> [What to produce]: After finding the line with "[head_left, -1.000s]" in the data below, set down exactly each line through the one with "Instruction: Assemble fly", inclusive, and stop there.

> [Material shown]:
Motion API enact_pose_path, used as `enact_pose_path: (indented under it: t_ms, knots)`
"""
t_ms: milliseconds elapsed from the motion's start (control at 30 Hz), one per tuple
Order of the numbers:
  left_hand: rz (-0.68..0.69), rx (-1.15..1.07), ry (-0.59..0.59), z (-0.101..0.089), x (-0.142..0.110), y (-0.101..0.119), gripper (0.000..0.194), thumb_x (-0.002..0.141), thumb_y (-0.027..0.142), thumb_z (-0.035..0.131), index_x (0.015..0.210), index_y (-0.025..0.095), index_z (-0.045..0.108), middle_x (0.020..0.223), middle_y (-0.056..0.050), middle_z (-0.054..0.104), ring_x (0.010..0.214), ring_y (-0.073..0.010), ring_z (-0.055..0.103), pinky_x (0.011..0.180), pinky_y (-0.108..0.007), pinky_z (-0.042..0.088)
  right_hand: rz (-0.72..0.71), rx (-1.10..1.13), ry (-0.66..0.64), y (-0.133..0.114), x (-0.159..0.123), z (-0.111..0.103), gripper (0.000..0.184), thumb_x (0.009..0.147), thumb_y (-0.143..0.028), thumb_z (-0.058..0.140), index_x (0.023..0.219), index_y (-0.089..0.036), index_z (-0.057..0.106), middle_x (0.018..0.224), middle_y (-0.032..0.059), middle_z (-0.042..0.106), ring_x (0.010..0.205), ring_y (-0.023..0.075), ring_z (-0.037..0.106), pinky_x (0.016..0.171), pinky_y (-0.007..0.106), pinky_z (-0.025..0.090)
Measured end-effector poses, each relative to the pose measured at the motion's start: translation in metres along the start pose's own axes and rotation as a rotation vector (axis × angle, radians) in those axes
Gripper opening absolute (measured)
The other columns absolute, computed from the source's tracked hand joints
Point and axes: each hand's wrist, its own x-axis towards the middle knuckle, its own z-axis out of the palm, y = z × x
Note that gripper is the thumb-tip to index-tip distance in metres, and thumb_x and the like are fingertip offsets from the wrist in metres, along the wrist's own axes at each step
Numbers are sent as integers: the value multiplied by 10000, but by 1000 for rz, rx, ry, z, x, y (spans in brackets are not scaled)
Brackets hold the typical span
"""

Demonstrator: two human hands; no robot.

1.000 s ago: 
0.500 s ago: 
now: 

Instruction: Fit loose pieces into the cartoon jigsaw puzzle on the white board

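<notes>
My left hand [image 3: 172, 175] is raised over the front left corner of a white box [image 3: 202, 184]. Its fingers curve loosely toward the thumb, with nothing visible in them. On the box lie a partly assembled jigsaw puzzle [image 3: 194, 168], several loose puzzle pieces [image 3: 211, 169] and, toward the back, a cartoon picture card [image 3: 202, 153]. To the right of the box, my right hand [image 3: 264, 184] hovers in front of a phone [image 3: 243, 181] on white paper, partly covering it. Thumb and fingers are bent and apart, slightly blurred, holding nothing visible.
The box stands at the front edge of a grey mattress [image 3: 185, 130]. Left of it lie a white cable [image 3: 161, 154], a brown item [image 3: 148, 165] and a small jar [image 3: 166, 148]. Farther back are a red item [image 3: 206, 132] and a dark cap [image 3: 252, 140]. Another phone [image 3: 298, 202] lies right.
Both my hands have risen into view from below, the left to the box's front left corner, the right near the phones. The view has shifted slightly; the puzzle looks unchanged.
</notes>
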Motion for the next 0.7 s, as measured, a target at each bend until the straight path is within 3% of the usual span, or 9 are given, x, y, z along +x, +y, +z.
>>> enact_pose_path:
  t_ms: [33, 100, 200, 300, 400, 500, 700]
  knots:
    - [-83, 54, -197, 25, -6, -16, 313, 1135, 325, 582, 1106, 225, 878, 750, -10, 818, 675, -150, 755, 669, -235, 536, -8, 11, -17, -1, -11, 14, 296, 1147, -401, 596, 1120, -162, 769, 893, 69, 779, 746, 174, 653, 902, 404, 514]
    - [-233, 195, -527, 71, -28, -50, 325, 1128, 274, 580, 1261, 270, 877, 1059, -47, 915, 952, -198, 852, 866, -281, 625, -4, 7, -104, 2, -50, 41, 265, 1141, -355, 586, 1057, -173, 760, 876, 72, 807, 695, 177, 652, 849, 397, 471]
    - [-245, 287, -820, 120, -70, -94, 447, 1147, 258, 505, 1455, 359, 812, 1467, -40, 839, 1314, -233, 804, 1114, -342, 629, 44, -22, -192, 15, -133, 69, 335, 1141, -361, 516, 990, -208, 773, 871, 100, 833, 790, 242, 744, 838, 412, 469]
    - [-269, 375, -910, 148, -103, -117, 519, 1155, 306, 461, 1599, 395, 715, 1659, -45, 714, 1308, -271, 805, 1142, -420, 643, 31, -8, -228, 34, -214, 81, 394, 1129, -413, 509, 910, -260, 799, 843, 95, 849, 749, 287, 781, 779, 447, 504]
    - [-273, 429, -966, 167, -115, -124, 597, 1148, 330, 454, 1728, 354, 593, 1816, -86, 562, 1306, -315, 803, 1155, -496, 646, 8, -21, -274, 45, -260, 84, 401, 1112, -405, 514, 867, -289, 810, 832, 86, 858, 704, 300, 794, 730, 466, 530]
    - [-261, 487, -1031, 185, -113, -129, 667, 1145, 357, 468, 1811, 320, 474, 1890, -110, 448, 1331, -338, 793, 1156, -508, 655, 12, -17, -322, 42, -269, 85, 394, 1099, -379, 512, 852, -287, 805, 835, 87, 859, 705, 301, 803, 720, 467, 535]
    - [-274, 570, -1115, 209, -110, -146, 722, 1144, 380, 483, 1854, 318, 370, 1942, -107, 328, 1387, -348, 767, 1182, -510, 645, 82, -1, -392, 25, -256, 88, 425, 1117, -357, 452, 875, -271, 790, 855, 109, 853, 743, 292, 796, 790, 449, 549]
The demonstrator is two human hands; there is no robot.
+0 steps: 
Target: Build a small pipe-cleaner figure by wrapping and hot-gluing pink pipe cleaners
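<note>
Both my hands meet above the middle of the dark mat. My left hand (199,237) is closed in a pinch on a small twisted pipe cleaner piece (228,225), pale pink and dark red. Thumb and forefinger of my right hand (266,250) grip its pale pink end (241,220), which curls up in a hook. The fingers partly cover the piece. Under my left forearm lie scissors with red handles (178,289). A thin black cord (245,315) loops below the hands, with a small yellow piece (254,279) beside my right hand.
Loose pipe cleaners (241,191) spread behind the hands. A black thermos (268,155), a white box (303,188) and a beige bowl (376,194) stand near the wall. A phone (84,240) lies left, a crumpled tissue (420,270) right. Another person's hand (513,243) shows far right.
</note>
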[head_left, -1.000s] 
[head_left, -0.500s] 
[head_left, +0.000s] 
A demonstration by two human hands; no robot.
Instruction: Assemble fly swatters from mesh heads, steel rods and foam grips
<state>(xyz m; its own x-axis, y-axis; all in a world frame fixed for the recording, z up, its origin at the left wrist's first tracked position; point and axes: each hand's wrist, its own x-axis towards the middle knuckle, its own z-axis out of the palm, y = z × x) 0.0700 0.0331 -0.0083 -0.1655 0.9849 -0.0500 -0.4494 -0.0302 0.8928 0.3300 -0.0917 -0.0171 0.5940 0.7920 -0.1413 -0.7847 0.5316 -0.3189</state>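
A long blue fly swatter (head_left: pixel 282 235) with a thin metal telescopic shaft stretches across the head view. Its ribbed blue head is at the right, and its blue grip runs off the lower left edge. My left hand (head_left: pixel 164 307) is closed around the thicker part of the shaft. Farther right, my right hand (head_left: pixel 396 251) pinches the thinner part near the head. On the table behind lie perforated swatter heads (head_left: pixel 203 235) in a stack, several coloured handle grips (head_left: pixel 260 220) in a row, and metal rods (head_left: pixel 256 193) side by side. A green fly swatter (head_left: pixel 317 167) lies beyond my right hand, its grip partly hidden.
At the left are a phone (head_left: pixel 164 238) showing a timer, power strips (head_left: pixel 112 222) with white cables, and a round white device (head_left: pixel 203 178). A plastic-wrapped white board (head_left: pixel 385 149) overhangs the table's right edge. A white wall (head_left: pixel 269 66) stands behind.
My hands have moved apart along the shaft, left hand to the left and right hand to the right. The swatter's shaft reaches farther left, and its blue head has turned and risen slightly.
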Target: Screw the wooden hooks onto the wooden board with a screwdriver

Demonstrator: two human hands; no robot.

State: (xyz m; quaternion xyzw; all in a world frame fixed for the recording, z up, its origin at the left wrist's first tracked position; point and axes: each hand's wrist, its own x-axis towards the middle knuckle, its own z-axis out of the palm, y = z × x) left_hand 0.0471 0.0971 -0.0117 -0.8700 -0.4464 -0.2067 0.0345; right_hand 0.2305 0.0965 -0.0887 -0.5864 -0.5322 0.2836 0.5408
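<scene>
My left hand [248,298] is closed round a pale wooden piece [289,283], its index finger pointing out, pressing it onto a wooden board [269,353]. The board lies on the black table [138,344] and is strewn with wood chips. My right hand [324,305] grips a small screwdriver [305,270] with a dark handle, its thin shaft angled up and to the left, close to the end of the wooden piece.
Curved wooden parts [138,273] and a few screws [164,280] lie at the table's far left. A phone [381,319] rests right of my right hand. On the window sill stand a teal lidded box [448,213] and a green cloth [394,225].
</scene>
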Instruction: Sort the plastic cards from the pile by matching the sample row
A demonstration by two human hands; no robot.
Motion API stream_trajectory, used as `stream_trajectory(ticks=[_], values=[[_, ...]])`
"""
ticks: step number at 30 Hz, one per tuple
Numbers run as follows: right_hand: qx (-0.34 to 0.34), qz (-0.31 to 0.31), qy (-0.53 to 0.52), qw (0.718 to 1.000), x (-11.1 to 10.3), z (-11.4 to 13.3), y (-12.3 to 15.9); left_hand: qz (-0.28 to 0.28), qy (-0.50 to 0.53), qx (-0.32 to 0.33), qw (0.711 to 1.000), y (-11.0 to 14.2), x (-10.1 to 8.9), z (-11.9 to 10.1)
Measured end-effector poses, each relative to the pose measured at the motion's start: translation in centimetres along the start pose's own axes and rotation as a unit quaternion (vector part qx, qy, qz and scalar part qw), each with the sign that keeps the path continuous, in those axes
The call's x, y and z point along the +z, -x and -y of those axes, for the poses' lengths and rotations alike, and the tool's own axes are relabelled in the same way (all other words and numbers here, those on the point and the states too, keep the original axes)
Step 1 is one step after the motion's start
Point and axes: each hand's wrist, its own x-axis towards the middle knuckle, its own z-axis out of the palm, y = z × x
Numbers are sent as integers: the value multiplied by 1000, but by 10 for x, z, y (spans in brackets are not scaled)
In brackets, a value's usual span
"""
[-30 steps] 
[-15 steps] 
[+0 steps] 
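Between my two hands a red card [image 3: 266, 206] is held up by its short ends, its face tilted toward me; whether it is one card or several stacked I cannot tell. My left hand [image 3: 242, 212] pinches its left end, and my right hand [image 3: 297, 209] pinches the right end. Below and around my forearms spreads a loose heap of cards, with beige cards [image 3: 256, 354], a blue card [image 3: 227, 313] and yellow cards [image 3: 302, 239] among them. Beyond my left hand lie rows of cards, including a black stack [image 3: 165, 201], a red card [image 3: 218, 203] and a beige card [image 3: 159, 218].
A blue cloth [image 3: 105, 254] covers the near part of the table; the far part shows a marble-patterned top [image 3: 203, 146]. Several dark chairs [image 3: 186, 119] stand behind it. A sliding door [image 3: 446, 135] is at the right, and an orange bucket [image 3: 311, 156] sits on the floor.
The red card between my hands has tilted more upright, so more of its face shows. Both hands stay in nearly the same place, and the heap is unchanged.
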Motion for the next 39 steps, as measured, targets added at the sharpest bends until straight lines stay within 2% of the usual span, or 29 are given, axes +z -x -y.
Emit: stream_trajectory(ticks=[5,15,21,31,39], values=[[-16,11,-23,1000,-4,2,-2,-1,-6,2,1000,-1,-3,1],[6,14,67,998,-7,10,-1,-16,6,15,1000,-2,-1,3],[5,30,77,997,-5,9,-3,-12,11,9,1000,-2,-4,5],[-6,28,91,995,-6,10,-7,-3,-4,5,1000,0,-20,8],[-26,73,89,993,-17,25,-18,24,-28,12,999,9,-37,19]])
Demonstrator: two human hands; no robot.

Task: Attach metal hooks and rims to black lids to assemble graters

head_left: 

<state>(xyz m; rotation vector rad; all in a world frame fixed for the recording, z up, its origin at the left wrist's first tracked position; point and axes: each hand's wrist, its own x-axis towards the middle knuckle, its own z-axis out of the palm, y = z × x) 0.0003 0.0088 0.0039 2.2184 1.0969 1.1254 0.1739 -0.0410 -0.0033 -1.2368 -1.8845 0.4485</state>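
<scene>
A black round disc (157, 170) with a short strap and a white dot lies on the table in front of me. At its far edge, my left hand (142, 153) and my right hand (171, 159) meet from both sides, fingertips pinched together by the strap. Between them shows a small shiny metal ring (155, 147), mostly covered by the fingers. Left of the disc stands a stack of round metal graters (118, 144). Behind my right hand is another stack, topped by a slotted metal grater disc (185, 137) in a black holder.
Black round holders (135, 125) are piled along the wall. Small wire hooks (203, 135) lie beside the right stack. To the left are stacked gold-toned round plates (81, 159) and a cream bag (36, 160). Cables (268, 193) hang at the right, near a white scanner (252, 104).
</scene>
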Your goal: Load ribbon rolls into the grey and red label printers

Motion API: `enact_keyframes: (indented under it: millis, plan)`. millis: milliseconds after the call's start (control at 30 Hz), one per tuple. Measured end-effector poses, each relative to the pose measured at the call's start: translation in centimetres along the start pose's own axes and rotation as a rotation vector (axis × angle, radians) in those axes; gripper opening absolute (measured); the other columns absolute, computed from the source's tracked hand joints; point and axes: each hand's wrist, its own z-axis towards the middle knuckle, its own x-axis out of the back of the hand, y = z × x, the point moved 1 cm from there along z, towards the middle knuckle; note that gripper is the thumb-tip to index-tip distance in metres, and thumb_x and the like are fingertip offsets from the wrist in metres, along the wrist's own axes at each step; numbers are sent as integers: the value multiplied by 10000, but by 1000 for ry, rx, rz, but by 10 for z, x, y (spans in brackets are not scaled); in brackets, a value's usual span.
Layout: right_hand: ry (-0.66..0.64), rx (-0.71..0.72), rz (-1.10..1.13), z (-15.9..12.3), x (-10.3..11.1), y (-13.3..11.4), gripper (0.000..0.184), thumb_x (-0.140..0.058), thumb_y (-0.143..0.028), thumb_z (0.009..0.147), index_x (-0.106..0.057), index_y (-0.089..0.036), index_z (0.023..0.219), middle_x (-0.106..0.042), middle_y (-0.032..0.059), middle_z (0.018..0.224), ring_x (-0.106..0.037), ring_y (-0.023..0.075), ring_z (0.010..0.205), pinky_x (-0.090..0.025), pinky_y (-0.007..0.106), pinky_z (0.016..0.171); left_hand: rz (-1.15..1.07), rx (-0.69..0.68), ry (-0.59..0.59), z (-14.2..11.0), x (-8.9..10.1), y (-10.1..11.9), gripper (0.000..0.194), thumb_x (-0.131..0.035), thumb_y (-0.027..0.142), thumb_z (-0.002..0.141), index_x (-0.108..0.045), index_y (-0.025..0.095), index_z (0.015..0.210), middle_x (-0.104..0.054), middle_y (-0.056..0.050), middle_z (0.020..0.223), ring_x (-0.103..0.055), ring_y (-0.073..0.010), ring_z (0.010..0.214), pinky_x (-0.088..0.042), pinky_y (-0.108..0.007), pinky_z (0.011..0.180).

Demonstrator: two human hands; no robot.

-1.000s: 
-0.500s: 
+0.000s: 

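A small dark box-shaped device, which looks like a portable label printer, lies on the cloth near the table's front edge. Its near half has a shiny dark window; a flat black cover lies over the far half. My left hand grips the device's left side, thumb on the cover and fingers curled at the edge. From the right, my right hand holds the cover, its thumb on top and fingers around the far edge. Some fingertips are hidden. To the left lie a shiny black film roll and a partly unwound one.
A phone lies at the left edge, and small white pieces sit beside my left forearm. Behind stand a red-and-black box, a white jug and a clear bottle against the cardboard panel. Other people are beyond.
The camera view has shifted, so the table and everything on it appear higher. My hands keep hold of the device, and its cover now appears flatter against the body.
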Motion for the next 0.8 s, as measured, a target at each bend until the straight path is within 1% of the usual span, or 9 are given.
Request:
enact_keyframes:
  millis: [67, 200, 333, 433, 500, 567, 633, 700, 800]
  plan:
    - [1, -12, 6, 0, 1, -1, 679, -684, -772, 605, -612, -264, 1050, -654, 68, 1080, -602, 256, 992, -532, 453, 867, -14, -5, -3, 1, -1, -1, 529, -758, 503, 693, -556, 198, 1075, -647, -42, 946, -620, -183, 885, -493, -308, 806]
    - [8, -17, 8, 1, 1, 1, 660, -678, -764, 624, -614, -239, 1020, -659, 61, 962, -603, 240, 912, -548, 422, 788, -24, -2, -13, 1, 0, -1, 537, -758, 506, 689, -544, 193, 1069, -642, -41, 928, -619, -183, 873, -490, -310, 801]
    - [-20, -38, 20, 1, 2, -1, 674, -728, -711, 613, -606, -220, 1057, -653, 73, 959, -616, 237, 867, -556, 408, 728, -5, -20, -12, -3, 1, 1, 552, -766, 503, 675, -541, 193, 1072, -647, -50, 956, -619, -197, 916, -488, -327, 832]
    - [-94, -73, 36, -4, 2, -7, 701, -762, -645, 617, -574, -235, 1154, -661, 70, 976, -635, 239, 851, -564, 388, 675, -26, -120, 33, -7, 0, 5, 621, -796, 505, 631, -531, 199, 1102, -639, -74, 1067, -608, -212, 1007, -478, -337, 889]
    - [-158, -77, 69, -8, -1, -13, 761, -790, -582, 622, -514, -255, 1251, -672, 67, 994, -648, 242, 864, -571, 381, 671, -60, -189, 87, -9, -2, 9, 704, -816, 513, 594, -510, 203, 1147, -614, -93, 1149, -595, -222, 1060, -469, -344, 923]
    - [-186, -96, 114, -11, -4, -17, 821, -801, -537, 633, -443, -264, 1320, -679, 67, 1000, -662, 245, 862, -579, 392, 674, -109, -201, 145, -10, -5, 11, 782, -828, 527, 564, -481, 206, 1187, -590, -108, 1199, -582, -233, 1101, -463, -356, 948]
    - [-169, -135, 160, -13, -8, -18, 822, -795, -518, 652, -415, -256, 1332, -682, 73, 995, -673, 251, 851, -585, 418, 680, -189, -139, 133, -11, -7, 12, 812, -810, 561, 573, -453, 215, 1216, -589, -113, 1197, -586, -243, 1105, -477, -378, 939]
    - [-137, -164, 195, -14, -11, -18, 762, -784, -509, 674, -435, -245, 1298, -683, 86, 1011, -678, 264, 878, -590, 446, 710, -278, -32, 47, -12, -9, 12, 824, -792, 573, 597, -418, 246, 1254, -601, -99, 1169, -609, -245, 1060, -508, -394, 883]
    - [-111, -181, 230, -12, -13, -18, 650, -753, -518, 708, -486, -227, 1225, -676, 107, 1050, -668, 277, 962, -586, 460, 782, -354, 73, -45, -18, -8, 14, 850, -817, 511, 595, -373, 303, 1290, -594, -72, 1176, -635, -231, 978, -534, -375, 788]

> [Output for this exercise]:
[head_left, -1.000s] 
[head_left, -0.500s] 
[head_left, +0.000s] 
A demonstration by two human hands; no robot.
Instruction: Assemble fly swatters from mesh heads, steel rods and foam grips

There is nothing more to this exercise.